Les composts sont aussi également construits avec des planches récupérées.

Au Jardin partagé, on récupère et on bricole également. Les cabanes qui servent à entreposer le matériel ont été faites en matériaux de récupération. C’est un des jardiniers qui a pris en charge ces constructions, un pan de mur à l’intérieur d’une d’entre elle est recouvert d’une grande plaque en bois peinte en blanc sur laquelle sont dessinés les outils afin de les ranger à leur bonne place. Des ateliers servent à entreposer les outils de plus grande taille. On récupère aussi des traverses de chemin de fer, des feuilles ramassées par les services de la ville. Ces pratiques ont donc lieu autant dans les jardins collectifs que dans les jardins familiaux. Cela donne ce fameux aspect de bricolage hétéroclite que l’on connait bien dans ces jardins, où ce qui est construit l’est à partir de matériaux de récupération de provenances diverses.

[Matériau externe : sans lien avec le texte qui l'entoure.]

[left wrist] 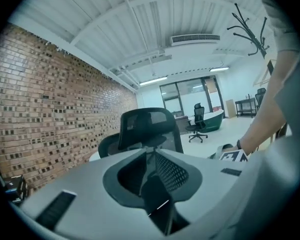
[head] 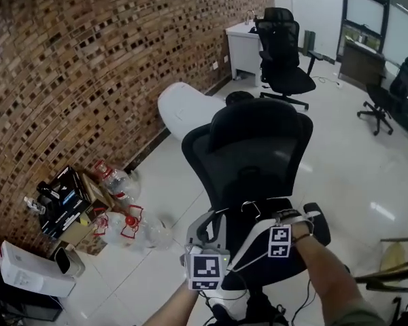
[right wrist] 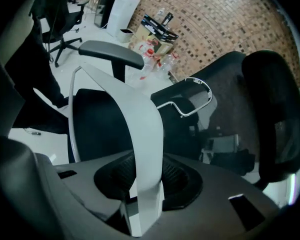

Jardin du Bignon : coffre à outils de Georges, confectionné à bases de planches récupérées. Il est soigneusement repeint avec des restes de peinture qu’il avait chez lui.

Il y a bien sur dans ces pratiques une volonté de limiter les dépenses, qui peut relever de le nécessité ou d’une forme d’écologie, ces deux motifs n’étant pas toujours dissociables.

« Je ne voudrais pas que ce jardin coûte cher. Il me semble que ce serait un piège. Je veux utiliser le plus possible ce qu’il y a dans la nature, être en autosuffisance. L’année dernière, j’ai juste acheté un pied de physalis. Je ne veux pas tomber dans le piège de la consommation des jardins. J’essaye d’échanger et de trouver dans la nature ».

C’est aussi dans cette optique que les échanges ont lieu entre les jardiniers même si cela ne suffit pas à expliquer toute la richesse de ces échanges.

Le bricolage, la récupération et les échanges associés à l’ auto-consommation de légumes permettent une certaine autonomie. Ainsi on se situe au dehors d’une économie monétaire. Cette économie est particulière puisqu’elle touche à ce que l’on considère comme la nature. Cela participe à l’idée de ces jardins comme des endroits à part, séparés des autres endroits de la société. Il existe une part d’idéal où s’inscrit cette autoproduction, idéal de jardin productif et suffisant, et cet idéal imprègne la perception de ces jardins par les jardiniers.

Cette horticulture est donc empreinte de préoccupations écologiques qui ne doivent pas leur existence uniquement à l’apparition relativement récente de ces sujets, mais qui sont inhérentes au jardinage notamment en raison de la logique d’autosuffisance qui le sous-tend. Afin d’aller plus loin dans cette exploration ethnobotanique, le chapitre suivant abordera la question du lien du jardinier aux plantes qu’il cultive.